- Interactive map of Liaqat National Bagh
- Type: Urban park
- Location: Murree Road, Rawalpindi, Punjab, Pakistan
- Coordinates: 33°36′22″N 73°03′52″E﻿ / ﻿33.60611°N 73.06444°E
- Area: 10 acres (4.0 ha)
- Operator: PHA Rawalpindi
- Status: Operational
- Public transit: Metrobus: Liaquat Bagh Station

= Liaquat National Bagh =

Public park in Rawalpindi, Pakistan

Liaqat National Bagh, formerly known as Company Bagh, usually just referred to as Liaqat Bagh, is a park on Murree Road in the city of Rawalpindi, Punjab, Pakistan. It is close to 'Arya Mohalla' and Government Gordon College, which are two well-known residential and commercial areas of Rawalpindi.

==History==
It was founded as Company Bagh (East India Company's Garden) by East India Company, but was renamed Liaqat National Bagh after the assassination of Liaquat Ali Khan in 1951. It is known as a place for political gatherings and for speeches. Benazir Bhutto was assassinated on 27 December 2007 while leaving an election rally at the park and a suicide bomb was detonated immediately following the shooting.

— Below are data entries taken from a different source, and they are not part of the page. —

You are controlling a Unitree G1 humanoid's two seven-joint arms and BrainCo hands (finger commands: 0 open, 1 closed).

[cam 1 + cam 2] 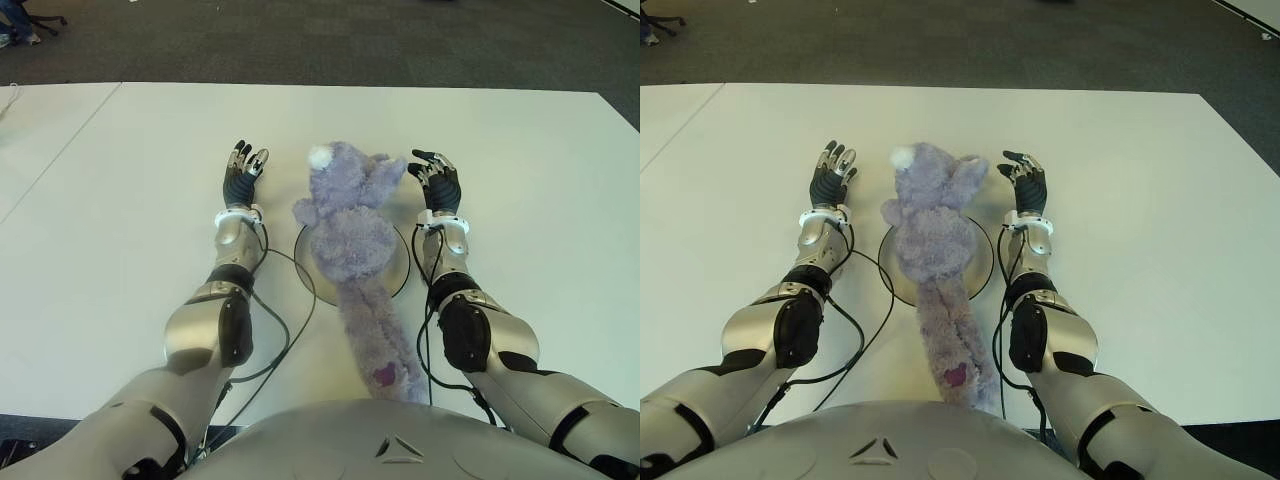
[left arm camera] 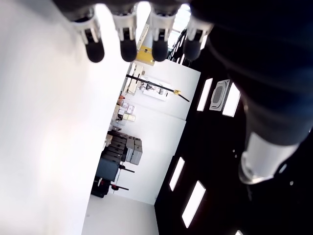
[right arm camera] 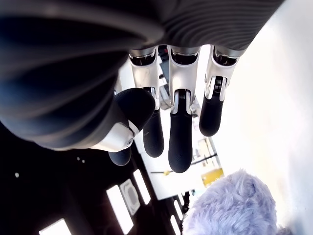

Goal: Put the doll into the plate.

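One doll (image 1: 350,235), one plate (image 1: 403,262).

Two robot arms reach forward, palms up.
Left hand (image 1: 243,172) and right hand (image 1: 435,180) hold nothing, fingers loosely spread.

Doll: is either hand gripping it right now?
No. The doll lies across the plate with the left hand and right hand open on either side, holding nothing.
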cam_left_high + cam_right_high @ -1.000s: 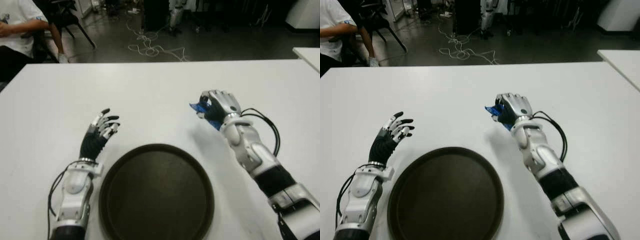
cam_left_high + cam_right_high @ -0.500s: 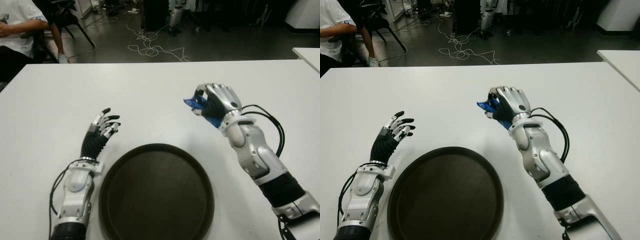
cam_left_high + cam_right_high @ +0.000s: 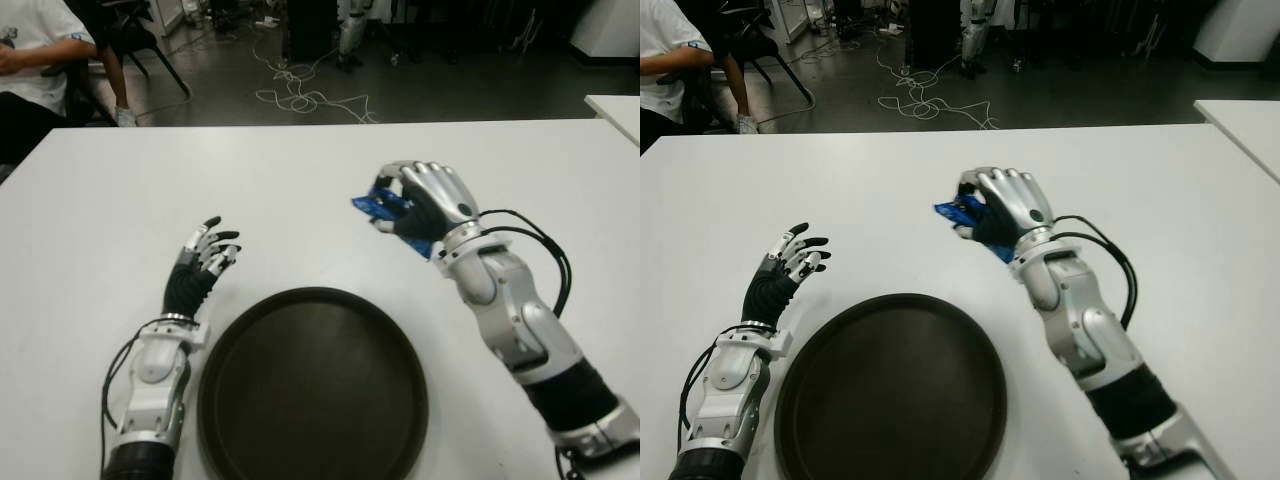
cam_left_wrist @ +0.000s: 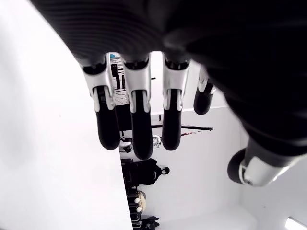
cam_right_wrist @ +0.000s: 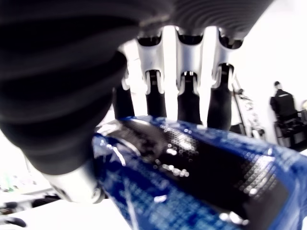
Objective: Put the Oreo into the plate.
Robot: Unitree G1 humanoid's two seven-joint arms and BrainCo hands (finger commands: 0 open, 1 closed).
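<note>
1. Plate (image 3: 312, 385): dark, round, lying on the white counter (image 3: 90, 220) at its near edge, nothing in it.
2. Right robot hand (image 3: 425, 200): beyond the plate's far-right rim, raised off the counter, fingers curled around the blue Oreo pack (image 3: 372, 205).
3. Oreo pack: one end sticks out of the fist toward the plate's far-left side. Right wrist view shows the blue wrapper (image 5: 201, 187) pressed between thumb and fingertips (image 5: 187, 103). Pack is not over the plate; it sits past the far rim.
4. Left robot hand (image 3: 200, 262): just left of the plate's far-left rim, fingers spread and extended, holding nothing. Left wrist view confirms the fingers (image 4: 139, 124) are straight with white counter behind them.
5. Person (image 3: 35, 50): seated on a chair well beyond the plate, off the counter's far-left corner.
6. Cables (image 3: 300, 95): loose on the floor beyond the counter's far edge, straight out from the plate.
</note>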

Even in the 20th century, this park was a ground for wrestlers.

On 1 March 2016, a mass gathering of people for the funeral prayer of Mumtaz Qadri, who assassinated Punjab Governor Salman Taseer, was also seen here after Qadri's execution. This funeral prayer was attended by an estimated 100,000 people, the majority of whom were clerics and youth.